По данным академика Александра Яковлева, за время войны только военными трибуналами было осуждено 994 000 советских военнослужащих, из них свыше 157 000 — к расстрелу, то есть, практически пятнадцать дивизий были расстреляны сталинской властью. Более половины приговоров приходится на 1941-1942 годы. Значительная часть осужденных — бойцы и командиры, бежавшие из плена или вышедшие из окружения.  На проблему бывших военнопленных в Советском Союзе обратили внимание после смерти Сталина. 17 сентября 1955 года был принят указ Президиума Верховного Совета СССР «Об амнистии советских граждан, сотрудничавших с оккупантами в период Великой Отечественной войны 1941-1945 годов». Как ни странно, но в первую очередь власть решила помиловать тех, кто служил в полиции, в оккупационных силах, сотрудничал с фашистами.

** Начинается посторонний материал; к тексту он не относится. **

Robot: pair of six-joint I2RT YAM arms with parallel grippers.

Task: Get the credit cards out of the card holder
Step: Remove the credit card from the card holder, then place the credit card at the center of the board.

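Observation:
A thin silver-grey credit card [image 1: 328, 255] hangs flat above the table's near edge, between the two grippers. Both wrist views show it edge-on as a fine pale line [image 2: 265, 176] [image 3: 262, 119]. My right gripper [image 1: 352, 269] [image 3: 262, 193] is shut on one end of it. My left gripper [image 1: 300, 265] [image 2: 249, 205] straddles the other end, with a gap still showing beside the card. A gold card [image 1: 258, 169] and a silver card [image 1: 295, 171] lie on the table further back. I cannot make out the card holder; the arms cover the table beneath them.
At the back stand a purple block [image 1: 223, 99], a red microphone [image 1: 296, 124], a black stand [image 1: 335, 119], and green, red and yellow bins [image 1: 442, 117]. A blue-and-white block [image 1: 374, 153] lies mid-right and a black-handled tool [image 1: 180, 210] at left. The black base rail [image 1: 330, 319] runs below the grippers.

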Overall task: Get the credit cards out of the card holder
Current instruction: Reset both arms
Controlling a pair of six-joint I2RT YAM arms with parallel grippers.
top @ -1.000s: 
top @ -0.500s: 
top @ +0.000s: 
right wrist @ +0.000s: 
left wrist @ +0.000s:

Амнистия не относилась  к тем людям, которые уже отбыли свои сроки на каторгах, в специальных лагерях, в рабочих батальонах.  Публикация указа вызвала поток писем в высшие партийные и правительственные инстанции. В результате была создана комиссия под председательством маршала Жукова. 4 июня 1956 года Жуков представил доклад, в котором впервые были приведены убедительные свидетельства произвола в отношении военнопленных. В итоге 29 июня 1956 года ЦК КПСС и Совет Министров СССР приняли секретное постановление «Об уст-ранении последствий грубых нарушений законности в отношении бывших военнопленных и членов их семей», которое «осудило практику огульного политического недоверия к бывшим советским военнослужащим, находившимся в плену или окружении противника».  С многих сотен тысяч бывших военнопленных, оказавшихся в плену врага не по собственной воле, власть смыла клеймо позора, ею же и нанесенное.